Expense reports are tucked into your P and L profit and loss. And so you need to analyze that and see, where are you leaking? Are you leaking money anywhere? Where are you wasting money? Trimming the fat.
Other numbers you should probably know, or your minimum expenses per job, your cost to acquire a company.
Other numbers you need to know include:
- minimum expenses per job
- costs to acquire a customer
- return on ad spend for each ad campaign
- booking rates
- closing rates
- field upsells
- and more
If you don’t have a bookkeeper or accountant or someone internally who keeps your books and you don’t use QuickBooks or software like that then you need some help.
Find yourself a CPA or bookkeeper who works with contractors.
We can recommend Likes Accounting Services owned by Meaghan Likes, CPA.

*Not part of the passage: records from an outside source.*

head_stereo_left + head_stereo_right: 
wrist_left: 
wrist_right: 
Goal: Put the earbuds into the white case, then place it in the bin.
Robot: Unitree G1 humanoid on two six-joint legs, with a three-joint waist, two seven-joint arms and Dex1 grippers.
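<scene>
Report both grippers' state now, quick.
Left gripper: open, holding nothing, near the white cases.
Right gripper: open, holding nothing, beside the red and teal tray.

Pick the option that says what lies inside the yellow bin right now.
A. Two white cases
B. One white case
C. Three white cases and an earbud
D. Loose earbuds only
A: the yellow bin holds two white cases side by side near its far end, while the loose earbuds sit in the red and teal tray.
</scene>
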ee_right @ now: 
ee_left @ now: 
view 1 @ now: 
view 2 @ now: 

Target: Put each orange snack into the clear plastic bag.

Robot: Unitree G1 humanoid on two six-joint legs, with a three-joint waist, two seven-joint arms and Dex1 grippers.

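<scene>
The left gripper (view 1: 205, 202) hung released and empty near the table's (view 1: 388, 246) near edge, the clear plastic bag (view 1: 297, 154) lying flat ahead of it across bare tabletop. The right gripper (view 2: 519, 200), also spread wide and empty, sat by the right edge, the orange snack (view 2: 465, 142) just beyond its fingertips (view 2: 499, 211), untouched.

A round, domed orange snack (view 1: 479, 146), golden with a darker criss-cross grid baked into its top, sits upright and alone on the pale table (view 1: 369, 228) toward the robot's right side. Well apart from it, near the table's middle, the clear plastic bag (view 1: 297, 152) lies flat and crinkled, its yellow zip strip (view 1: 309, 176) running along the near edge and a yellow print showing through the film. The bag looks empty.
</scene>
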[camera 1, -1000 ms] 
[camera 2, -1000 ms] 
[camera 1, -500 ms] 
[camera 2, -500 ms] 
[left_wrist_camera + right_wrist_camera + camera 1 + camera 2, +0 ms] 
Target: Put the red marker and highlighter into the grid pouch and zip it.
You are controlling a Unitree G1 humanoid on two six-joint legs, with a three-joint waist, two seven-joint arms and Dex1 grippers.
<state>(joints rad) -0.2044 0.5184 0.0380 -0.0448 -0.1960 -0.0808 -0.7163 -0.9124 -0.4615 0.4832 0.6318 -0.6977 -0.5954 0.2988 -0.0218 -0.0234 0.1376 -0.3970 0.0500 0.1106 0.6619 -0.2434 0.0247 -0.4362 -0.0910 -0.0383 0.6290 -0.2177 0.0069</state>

They work with lots of contractors and offer both done-for-you bookkeeping services as well as a do-it-yourself training course to get you or your team up to speed with recording, tracking, and understanding these numbers.
I will be having Meaghan on an upcoming episode of this podcast so she can share more golden nuggets with you.
Okay, I hope that helped some of you but I’m also guessing your brain hurts a little because math sucks.
But always remember that numbers drive the success of your business.
Get them right and you’ll have the opportunity to flourish.
Get them wrong and no matter how many jobs you do or how hard your work, you’ll always be struggling and flirting with failure.
Good luck out there and create a great day!
BOOK: How Much Should I Charge? by Ellen Rohr
A simple book that uses a simple story that takes you through the process of figuring out the proper prices to charge for your services so you can pay taxes and make a salary and profit.
BOOK: Where Did The Money Go? by Ellen Rohr
Another simple book by Ellen Rohr, owner of a $40 million plumbing franchise.
This one should be read first, it too uses a simple story to teach that numbers ARE your business and how to learn them more easily and even come to like them.
BOOK: Profit First For Contractors by Shawn Van Dyke
Stop using money from one job to pay for another. Put an end to not having the money for taxes. And close the door on not paying yourself.
This book can change your business and your life and help you remove the money-stress of your business.